In 2001’s “Joan of Arcadia” God appeared to a small-town teen disguised as a cute boy, a cafeteria lady and other random citizens. In “Saving Grace,” a beer-sipping angel with a Nashville twang pops in on an Oklahoma City detective. In “Eli Stone,” the new dramedythat debuts Friday night on ABC, the messenger of the divine is George Michael. It’s him, by George, standing on a coffee table, bleached by heavenly white light, crooning his tune “Faith” to nudge the hotshot corporate lawyer of the title into helping a poor autistic kid sue a drug company. The appearance of the slightly grizzled singer is funny in a postmodern, post-TV generation sort of way, and that pretty much describes this latest attempt to give God his own TV series.
On one level, “Eli Stone” operates as a legal drama, with inspiring summations and surprise witnesses, but the title character, played by Jonny Lee Miller, has a problem: he’s having visions. Whether you believe that his neurologist brother that his underlying problem is a medical condition or a tap from the divine, as Eli’s acupuncturist tells him, the visions subside only when he takes on do-gooder cases. This scenario is a provocative answer to those who demand that God be a kink in our biology or a supernatural reality. Eli’s visions, it seems, are both.

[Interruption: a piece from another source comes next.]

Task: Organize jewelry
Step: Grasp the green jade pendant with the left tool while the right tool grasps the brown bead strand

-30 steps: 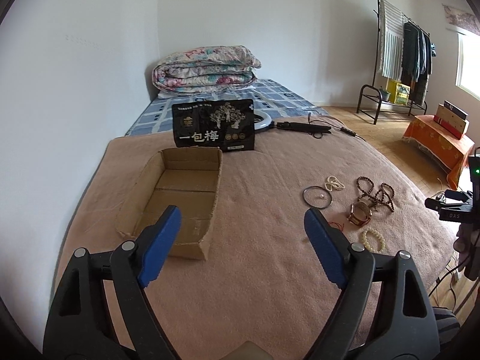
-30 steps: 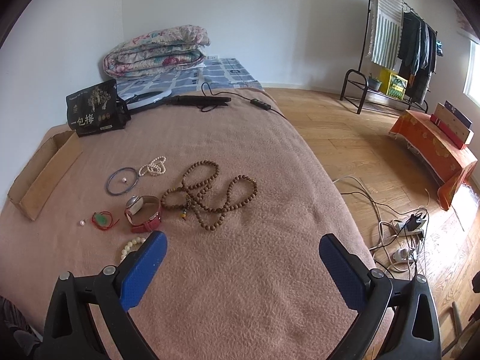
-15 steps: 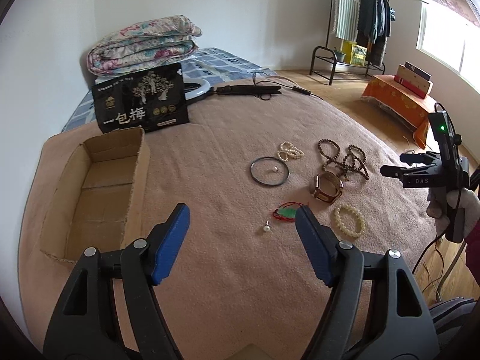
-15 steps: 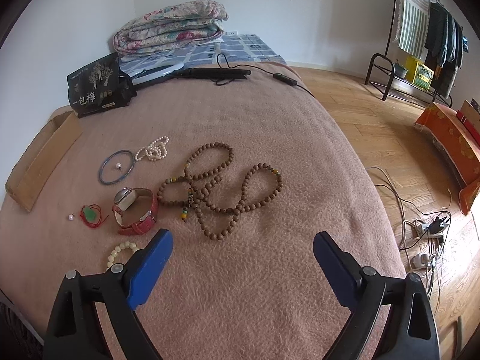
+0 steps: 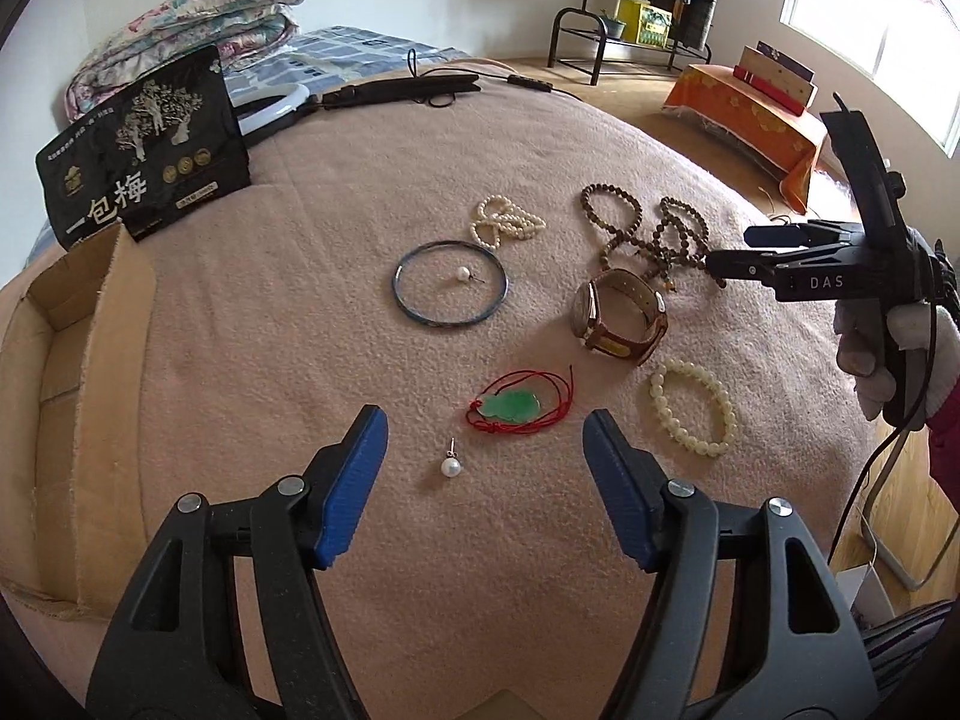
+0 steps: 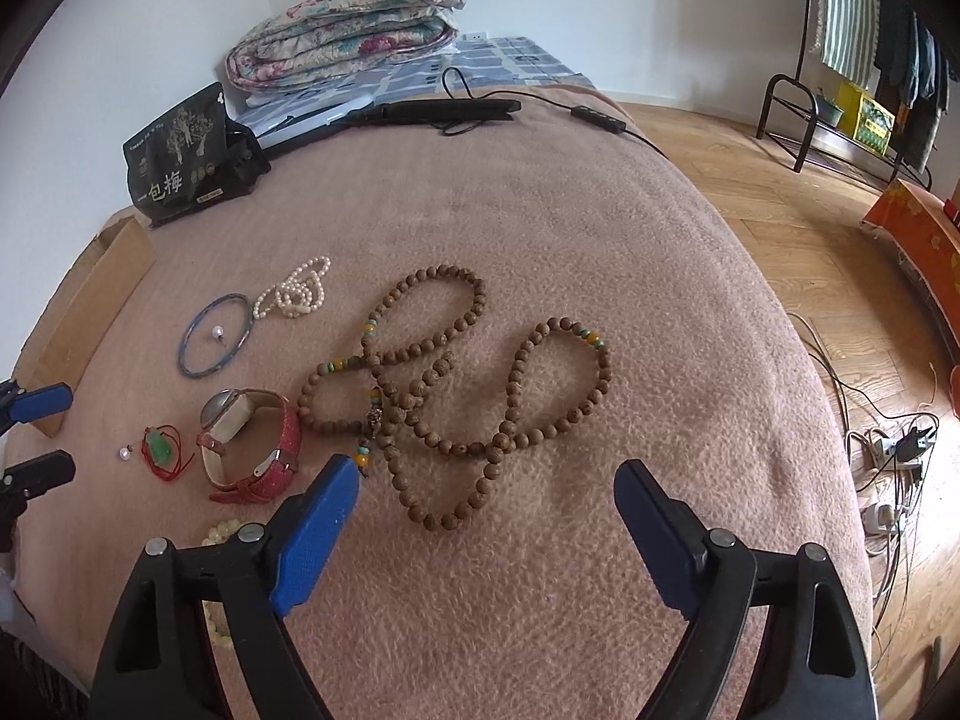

The George Michael scene, however, spells trouble. If you’re a religion-and-culture geek, you know that, try as you might to use it as a data point, the tune resists religious interpretations. (“I guess it would be nice/If I could touch your body” is not a reference to St. Thomas encountering the risen Christ.) The fact that “Eli Stone” plants it as the fulcrum of its premiere show indicates a lazy blurring that pervades the show’s theological and social points. While we’re supposed to understand that Eli is being called as a prophet, he’s really only following his conscience.
And while Eli scores a big win for the autistic kid against the pharmaceutical company who made a bad vaccine, the jury is still out, so to speak, on what causes autism, and real-life pediatricians are protesting that the show may cause parents to avoid needed vaccinations.